**WORK TO COMPLETE**.
Output the data in full. Keep every entry exactly as written.

┌──

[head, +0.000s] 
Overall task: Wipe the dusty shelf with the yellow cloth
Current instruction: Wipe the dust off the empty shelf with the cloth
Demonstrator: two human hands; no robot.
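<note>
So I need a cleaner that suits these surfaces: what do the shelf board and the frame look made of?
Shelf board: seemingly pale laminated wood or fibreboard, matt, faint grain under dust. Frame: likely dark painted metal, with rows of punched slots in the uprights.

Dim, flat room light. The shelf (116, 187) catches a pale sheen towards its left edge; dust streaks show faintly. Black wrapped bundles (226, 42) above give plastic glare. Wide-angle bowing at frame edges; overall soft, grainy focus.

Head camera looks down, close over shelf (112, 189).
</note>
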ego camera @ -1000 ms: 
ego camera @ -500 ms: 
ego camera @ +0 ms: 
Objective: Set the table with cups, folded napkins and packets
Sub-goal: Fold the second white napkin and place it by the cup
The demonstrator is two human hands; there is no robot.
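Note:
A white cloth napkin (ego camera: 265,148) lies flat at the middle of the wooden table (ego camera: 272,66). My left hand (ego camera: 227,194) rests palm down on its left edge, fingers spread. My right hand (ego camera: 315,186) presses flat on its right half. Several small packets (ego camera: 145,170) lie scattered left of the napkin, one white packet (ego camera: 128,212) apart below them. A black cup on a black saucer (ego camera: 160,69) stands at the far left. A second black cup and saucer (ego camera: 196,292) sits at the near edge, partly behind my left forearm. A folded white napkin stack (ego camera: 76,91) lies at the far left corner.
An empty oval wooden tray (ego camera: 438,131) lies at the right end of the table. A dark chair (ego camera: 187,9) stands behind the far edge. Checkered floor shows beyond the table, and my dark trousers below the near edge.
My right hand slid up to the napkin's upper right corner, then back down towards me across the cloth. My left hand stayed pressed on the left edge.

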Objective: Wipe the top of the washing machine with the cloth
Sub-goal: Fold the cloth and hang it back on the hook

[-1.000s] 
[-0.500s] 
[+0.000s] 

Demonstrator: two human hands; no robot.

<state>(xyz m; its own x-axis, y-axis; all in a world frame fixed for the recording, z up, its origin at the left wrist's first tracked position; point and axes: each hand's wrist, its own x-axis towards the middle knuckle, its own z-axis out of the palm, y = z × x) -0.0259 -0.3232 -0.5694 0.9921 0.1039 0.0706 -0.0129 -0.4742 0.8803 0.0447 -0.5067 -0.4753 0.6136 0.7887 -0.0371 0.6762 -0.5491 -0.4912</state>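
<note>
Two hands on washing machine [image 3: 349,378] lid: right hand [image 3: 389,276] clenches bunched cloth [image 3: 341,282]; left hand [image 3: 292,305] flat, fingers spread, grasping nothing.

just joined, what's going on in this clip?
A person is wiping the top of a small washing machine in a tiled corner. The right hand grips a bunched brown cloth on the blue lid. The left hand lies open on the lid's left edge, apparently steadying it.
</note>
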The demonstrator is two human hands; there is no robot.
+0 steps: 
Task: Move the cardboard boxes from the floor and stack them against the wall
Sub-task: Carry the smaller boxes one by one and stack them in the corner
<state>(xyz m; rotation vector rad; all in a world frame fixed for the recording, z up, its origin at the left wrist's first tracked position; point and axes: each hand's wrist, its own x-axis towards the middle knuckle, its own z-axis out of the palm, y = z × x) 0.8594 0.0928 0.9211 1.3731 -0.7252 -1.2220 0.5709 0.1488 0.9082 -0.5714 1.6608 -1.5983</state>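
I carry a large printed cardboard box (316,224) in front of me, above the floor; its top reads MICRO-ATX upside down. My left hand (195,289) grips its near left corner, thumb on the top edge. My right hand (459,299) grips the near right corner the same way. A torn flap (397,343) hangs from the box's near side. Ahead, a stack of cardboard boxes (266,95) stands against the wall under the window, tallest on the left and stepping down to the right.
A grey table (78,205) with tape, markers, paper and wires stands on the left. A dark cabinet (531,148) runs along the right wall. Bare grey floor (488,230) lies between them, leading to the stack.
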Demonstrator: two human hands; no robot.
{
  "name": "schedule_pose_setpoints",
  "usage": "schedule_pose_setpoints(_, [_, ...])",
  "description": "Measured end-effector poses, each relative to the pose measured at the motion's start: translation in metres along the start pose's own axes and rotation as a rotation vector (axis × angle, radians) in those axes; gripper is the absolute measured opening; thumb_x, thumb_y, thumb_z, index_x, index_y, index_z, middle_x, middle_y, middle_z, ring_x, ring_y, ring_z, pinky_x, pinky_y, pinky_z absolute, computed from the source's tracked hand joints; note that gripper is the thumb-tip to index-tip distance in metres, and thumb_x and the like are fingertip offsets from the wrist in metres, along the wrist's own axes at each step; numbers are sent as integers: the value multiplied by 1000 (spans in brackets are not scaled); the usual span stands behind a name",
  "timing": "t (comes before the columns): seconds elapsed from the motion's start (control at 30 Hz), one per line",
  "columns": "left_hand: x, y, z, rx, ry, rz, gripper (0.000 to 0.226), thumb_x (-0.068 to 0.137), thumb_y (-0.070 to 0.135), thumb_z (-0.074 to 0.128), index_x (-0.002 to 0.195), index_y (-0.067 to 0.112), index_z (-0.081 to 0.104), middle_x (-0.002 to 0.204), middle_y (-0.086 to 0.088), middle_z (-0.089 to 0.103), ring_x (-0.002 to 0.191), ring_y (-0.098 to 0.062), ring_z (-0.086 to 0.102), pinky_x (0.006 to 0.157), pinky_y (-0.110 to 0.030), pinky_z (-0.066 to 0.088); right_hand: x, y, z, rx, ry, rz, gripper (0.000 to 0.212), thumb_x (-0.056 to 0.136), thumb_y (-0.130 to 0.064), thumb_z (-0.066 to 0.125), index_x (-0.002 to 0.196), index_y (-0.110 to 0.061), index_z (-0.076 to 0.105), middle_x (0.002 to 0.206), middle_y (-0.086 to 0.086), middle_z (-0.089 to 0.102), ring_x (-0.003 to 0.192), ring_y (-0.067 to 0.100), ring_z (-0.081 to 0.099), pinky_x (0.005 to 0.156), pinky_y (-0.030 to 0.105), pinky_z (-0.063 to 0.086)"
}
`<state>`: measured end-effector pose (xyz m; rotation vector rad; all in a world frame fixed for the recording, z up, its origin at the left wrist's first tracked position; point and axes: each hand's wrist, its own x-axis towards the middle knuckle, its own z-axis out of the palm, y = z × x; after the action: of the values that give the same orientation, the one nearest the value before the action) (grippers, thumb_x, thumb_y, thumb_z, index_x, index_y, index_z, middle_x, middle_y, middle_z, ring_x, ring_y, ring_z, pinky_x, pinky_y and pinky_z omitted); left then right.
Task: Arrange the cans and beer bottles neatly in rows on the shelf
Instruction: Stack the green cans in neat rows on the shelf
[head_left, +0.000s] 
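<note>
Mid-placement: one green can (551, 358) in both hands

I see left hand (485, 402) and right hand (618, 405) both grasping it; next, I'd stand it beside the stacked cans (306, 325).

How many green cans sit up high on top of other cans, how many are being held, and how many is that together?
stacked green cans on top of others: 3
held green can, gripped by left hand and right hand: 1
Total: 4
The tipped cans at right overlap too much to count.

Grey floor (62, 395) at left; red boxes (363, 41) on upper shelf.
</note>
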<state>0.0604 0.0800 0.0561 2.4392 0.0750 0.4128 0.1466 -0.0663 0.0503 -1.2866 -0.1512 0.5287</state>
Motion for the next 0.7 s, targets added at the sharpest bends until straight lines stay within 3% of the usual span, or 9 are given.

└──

**RESPONSE AREA**.
[head, +0.000s] 
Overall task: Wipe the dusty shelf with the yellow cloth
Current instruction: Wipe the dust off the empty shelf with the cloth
Demonstrator: two human hands; no robot.
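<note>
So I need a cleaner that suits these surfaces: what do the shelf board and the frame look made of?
Shelf board: seemingly pale laminated wood or fibreboard, matt, faint grain under dust. Frame: likely dark painted metal, with rows of punched slots in the uprights.

Dim, flat room light. The shelf (116, 187) catches a pale sheen towards its left edge; dust streaks show faintly. Black wrapped bundles (226, 42) above give plastic glare. Wide-angle bowing at frame edges; overall soft, grainy focus.

Head camera looks down, close over shelf (112, 189).
</note>
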ego camera @ -1000 ms: 
ego camera @ -500 ms: 
ego camera @ +0 ms: 
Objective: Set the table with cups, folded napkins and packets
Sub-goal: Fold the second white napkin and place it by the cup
The demonstrator is two human hands; there is no robot.
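Note:
A white cloth napkin (ego camera: 265,148) lies flat at the middle of the wooden table (ego camera: 272,66). My left hand (ego camera: 227,194) rests palm down on its left edge, fingers spread. My right hand (ego camera: 315,186) presses flat on its right half. Several small packets (ego camera: 145,170) lie scattered left of the napkin, one white packet (ego camera: 128,212) apart below them. A black cup on a black saucer (ego camera: 160,69) stands at the far left. A second black cup and saucer (ego camera: 196,292) sits at the near edge, partly behind my left forearm. A folded white napkin stack (ego camera: 76,91) lies at the far left corner.
An empty oval wooden tray (ego camera: 438,131) lies at the right end of the table. A dark chair (ego camera: 187,9) stands behind the far edge. Checkered floor shows beyond the table, and my dark trousers below the near edge.
My right hand slid up to the napkin's upper right corner, then back down towards me across the cloth. My left hand stayed pressed on the left edge.
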
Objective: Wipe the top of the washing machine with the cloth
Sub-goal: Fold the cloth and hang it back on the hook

[-1.000s] 
[-0.500s] 
[+0.000s] 

Demonstrator: two human hands; no robot.

<state>(xyz m; its own x-axis, y-axis; all in a world frame fixed for the recording, z up, its origin at the left wrist's first tracked position; point and axes: each hand's wrist, its own x-axis towards the middle knuckle, its own z-axis out of the palm, y = z × x) -0.0259 -0.3232 -0.5694 0.9921 0.1039 0.0706 -0.0129 -0.4742 0.8803 0.0447 -0.5067 -0.4753 0.6136 0.7887 -0.0371 0.6762 -0.5491 -0.4912</state>
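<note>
Two hands on washing machine [image 3: 349,378] lid: right hand [image 3: 389,276] clenches bunched cloth [image 3: 341,282]; left hand [image 3: 292,305] flat, fingers spread, grasping nothing.

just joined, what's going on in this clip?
A person is wiping the top of a small washing machine in a tiled corner. The right hand grips a bunched brown cloth on the blue lid. The left hand lies open on the lid's left edge, apparently steadying it.
</note>
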The demonstrator is two human hands; there is no robot.
+0 steps: 
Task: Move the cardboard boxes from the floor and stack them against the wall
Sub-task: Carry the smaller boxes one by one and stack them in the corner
<state>(xyz m; rotation vector rad; all in a world frame fixed for the recording, z up, its origin at the left wrist's first tracked position; point and axes: each hand's wrist, its own x-axis towards the middle knuckle, its own z-axis out of the palm, y = z × x) 0.8594 0.0928 0.9211 1.3731 -0.7252 -1.2220 0.5709 0.1488 0.9082 -0.5714 1.6608 -1.5983</state>
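I carry a large printed cardboard box (316,224) in front of me, above the floor; its top reads MICRO-ATX upside down. My left hand (195,289) grips its near left corner, thumb on the top edge. My right hand (459,299) grips the near right corner the same way. A torn flap (397,343) hangs from the box's near side. Ahead, a stack of cardboard boxes (266,95) stands against the wall under the window, tallest on the left and stepping down to the right.
A grey table (78,205) with tape, markers, paper and wires stands on the left. A dark cabinet (531,148) runs along the right wall. Bare grey floor (488,230) lies between them, leading to the stack.
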Demonstrator: two human hands; no robot.
{
  "name": "schedule_pose_setpoints",
  "usage": "schedule_pose_setpoints(_, [_, ...])",
  "description": "Measured end-effector poses, each relative to the pose measured at the motion's start: translation in metres along the start pose's own axes and rotation as a rotation vector (axis × angle, radians) in those axes; gripper is the absolute measured opening; thumb_x, thumb_y, thumb_z, index_x, index_y, index_z, middle_x, middle_y, middle_z, ring_x, ring_y, ring_z, pinky_x, pinky_y, pinky_z absolute, computed from the source's tracked hand joints; note that gripper is the thumb-tip to index-tip distance in metres, and thumb_x and the like are fingertip offsets from the wrist in metres, along the wrist's own axes at each step; numbers are sent as integers: the value multiplied by 1000 (spans in brackets are not scaled); the usual span stands behind a name",
  "timing": "t (comes before the columns): seconds elapsed from the motion's start (control at 30 Hz), one per line",
  "columns": "left_hand: x, y, z, rx, ry, rz, gripper (0.000 to 0.226), thumb_x (-0.068 to 0.137), thumb_y (-0.070 to 0.135), thumb_z (-0.074 to 0.128), index_x (-0.002 to 0.195), index_y (-0.067 to 0.112), index_z (-0.081 to 0.104), middle_x (-0.002 to 0.204), middle_y (-0.086 to 0.088), middle_z (-0.089 to 0.103), ring_x (-0.002 to 0.191), ring_y (-0.098 to 0.062), ring_z (-0.086 to 0.102), pinky_x (0.006 to 0.157), pinky_y (-0.110 to 0.030), pinky_z (-0.066 to 0.088); right_hand: x, y, z, rx, ry, rz, gripper (0.000 to 0.212), thumb_x (-0.056 to 0.136), thumb_y (-0.130 to 0.064), thumb_z (-0.066 to 0.125), index_x (-0.002 to 0.196), index_y (-0.110 to 0.061), index_z (-0.076 to 0.105), middle_x (0.002 to 0.206), middle_y (-0.086 to 0.086), middle_z (-0.089 to 0.102), ring_x (-0.003 to 0.192), ring_y (-0.067 to 0.100), ring_z (-0.081 to 0.099), pinky_x (0.005 to 0.156), pinky_y (-0.030 to 0.105), pinky_z (-0.063 to 0.086)"
}
`<state>`: measured end-effector pose (xyz m; rotation vector rad; all in a world frame fixed for the recording, z up, its origin at the left wrist's first tracked position; point and axes: each hand's wrist, its own x-axis towards the middle knuckle, its own z-axis out of the palm, y = z × x; after the action: of the values that give the same orientation, the one nearest the value before the action) (grippers, thumb_x, thumb_y, thumb_z, index_x, index_y, index_z, middle_x, middle_y, middle_z, ring_x, ring_y, ring_z, pinky_x, pinky_y and pinky_z omitted); left then right.
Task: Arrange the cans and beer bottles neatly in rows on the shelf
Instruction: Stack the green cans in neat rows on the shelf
[head_left, +0.000s] 
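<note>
Mid-placement: one green can (551, 358) in both hands

I see left hand (485, 402) and right hand (618, 405) both grasping it; next, I'd stand it beside the stacked cans (306, 325).

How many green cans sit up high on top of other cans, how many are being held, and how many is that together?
stacked green cans on top of others: 3
held green can, gripped by left hand and right hand: 1
Total: 4
The tipped cans at right overlap too much to count.

Grey floor (62, 395) at left; red boxes (363, 41) on upper shelf.
</note>
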<state>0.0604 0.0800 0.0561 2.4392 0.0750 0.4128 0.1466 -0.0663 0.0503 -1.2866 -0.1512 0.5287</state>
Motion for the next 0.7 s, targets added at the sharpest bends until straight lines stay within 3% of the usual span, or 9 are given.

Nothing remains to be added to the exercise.